• [How to complete this task]
Quote only the lines from the top of the listing below down to and including the line with "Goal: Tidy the".

• [Extracted records]
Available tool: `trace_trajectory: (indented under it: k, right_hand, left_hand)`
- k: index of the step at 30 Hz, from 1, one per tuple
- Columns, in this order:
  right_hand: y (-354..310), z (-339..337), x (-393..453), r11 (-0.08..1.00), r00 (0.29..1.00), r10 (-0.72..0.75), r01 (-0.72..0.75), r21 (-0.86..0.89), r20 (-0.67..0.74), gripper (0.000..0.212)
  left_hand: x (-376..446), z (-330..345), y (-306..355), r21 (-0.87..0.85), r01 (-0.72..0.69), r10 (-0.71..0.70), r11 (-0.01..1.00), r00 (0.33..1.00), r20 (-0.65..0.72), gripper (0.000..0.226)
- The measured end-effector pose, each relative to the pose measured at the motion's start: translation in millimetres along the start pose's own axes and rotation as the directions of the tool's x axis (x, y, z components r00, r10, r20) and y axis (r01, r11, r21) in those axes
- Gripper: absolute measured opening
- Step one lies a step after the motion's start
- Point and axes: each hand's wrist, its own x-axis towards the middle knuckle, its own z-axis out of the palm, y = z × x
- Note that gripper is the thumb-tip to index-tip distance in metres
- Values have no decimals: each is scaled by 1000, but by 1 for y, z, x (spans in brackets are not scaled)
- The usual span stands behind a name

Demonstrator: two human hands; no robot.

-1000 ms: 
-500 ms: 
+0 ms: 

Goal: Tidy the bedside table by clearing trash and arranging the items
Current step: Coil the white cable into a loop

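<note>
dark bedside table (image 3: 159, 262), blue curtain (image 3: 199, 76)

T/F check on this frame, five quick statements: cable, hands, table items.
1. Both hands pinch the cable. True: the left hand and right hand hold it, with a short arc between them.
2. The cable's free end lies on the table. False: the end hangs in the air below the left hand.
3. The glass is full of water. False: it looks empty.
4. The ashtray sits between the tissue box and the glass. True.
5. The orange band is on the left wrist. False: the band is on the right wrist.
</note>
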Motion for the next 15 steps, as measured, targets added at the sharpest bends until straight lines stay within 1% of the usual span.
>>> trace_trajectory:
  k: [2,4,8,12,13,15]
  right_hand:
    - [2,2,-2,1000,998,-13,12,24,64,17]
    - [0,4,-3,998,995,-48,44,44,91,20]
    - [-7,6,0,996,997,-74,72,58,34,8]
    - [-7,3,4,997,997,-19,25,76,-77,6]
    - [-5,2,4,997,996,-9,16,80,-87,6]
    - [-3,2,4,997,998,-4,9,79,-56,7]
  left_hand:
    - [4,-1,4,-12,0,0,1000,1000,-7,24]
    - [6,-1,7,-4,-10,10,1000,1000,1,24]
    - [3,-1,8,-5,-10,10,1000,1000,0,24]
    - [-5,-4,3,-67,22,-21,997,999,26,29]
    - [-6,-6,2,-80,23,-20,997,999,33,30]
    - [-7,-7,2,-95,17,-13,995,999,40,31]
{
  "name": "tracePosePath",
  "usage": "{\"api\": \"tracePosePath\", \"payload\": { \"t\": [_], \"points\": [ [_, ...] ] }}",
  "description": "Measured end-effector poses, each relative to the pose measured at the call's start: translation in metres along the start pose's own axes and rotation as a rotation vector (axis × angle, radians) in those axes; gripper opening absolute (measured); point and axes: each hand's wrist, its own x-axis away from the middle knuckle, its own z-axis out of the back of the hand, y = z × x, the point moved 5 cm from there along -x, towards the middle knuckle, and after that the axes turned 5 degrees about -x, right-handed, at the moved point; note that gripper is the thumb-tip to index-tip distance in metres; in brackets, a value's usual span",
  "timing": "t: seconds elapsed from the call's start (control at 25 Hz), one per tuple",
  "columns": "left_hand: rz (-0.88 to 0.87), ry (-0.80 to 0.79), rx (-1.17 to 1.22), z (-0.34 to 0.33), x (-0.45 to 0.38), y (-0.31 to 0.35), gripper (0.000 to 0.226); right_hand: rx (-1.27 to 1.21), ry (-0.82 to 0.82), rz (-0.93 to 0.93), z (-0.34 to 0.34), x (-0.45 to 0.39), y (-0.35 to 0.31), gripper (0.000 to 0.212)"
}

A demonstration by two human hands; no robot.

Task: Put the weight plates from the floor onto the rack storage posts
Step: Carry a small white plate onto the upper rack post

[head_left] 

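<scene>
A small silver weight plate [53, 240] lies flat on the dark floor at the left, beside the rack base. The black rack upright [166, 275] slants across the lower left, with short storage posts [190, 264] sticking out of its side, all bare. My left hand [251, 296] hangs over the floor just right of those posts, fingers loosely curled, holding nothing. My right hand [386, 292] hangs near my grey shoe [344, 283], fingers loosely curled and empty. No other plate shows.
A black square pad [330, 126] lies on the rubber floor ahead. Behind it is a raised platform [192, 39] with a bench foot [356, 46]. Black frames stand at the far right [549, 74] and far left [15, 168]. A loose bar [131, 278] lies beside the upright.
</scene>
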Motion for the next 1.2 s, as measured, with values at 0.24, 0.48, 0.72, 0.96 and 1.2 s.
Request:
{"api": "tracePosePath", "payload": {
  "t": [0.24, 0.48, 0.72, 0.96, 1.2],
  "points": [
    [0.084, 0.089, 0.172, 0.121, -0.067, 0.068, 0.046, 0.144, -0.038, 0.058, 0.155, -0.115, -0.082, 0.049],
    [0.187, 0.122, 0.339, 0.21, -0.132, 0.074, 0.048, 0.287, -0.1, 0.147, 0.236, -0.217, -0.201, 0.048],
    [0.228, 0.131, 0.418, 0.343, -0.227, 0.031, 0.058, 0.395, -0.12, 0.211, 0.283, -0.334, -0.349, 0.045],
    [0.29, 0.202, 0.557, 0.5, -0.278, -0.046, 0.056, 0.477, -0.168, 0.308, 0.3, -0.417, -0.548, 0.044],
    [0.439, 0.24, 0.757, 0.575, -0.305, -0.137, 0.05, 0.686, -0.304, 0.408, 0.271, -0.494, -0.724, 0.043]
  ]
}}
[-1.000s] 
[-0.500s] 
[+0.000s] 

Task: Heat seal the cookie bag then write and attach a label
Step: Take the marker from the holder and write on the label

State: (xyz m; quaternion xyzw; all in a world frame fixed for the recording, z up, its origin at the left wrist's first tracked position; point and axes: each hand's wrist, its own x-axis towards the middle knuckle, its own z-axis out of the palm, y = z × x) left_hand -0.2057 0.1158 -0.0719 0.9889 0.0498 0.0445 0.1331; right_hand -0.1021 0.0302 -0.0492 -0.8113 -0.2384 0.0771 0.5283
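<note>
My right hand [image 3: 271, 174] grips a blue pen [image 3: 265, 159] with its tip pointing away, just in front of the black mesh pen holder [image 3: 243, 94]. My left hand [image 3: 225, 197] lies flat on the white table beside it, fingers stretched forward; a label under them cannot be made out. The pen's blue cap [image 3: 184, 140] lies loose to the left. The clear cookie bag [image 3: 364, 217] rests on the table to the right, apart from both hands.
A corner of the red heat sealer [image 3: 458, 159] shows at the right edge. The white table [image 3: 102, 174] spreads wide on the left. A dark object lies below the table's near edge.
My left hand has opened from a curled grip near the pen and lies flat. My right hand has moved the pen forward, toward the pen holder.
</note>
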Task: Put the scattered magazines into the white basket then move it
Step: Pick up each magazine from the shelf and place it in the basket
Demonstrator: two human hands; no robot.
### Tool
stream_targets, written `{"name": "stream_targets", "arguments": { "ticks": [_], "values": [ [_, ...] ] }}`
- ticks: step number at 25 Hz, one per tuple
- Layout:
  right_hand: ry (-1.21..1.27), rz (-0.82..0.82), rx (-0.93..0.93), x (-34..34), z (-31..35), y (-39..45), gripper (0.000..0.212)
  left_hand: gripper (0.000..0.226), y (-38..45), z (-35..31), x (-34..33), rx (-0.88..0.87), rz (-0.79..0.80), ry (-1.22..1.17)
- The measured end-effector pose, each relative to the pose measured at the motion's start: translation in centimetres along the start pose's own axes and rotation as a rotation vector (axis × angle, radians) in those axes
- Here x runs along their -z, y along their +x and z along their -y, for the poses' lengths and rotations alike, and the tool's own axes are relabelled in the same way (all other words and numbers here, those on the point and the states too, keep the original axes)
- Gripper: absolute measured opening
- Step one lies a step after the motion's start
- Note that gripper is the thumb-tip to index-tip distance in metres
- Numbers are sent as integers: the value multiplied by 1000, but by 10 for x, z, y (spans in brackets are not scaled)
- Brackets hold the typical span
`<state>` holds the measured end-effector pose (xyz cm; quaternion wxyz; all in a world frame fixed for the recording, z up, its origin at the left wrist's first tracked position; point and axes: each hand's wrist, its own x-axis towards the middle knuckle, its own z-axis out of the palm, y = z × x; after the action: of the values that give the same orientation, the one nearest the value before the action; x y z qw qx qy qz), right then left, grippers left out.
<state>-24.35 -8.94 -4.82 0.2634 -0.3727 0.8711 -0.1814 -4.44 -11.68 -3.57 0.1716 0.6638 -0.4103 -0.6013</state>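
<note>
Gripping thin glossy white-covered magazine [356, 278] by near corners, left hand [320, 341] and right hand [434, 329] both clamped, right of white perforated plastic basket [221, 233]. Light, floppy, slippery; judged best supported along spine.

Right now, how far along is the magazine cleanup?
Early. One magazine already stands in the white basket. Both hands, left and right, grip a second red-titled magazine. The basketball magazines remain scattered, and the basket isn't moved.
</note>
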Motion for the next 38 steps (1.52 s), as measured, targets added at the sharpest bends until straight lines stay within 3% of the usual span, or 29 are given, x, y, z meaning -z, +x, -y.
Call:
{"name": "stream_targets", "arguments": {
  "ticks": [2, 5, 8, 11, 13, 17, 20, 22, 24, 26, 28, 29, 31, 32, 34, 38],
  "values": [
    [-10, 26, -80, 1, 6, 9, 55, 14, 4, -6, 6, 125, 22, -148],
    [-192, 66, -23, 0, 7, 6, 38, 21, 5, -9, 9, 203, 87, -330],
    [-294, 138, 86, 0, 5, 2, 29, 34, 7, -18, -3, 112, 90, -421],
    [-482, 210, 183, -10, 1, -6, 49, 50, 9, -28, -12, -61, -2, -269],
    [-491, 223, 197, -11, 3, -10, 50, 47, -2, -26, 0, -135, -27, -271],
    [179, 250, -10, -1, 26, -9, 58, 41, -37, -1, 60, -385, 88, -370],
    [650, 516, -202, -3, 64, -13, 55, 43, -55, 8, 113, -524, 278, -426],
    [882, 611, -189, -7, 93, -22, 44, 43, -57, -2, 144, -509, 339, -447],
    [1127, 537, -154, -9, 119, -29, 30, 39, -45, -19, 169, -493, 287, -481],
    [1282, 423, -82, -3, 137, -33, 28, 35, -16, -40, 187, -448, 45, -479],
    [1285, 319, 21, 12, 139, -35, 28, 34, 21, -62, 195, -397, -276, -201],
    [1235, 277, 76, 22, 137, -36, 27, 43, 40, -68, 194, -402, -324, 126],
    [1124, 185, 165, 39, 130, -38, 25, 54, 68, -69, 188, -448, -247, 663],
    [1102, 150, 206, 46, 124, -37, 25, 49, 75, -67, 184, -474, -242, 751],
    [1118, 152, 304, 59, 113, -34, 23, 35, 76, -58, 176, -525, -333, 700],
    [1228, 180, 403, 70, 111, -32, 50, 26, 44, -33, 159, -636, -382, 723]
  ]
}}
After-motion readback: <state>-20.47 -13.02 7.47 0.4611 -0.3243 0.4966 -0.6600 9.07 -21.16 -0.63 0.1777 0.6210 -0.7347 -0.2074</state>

• [Result of the exercise]
Available tool: `trace_trajectory: (indented under it: k, right_hand, left_hand)`
- k: index of the step at 30 Hz, from 1, one per tuple
- Columns, in this order:
  right_hand: y (-354..310), z (-339..337), x (-393..453), r11 (-0.08..1.00), r00 (0.29..1.00), r10 (-0.72..0.75), r01 (-0.72..0.75), r21 (-0.86..0.89), r20 (-0.67..0.74), gripper (0.000..0.212)
  left_hand: x (-376..446), z (-330..345), y (-306..355), r21 (-0.87..0.85), r01 (-0.72..0.69), r10 (-0.71..0.70), r11 (-0.01..1.00), r00 (0.33..1.00), r20 (-0.65..0.72), gripper (0.000..0.226)
- The measured end-effector pose, each relative to the pose measured at the motion's start: translation in millimetres along the start pose's own axes and rotation as the directions of the tool's x axis (x, y, z components r00, r10, r20) and y axis (r01, r11, r21) in those axes
- Gripper: absolute measured opening
- Step one lies a step after the motion's start
- Point and axes: each hand's wrist, its own x-axis towards the middle knuckle, its own z-axis out of the palm, y = z × x
- Note that gripper is the thumb-tip to index-tip distance in metres
- Values have no decimals: each is scaled by 1000, but by 1 for y, z, x (spans in brackets are not scaled)
- The usual span stands behind a name

Demonstrator: two human hands; no robot.

-1000 ms: 
-500 ms: 
+0 ms: 

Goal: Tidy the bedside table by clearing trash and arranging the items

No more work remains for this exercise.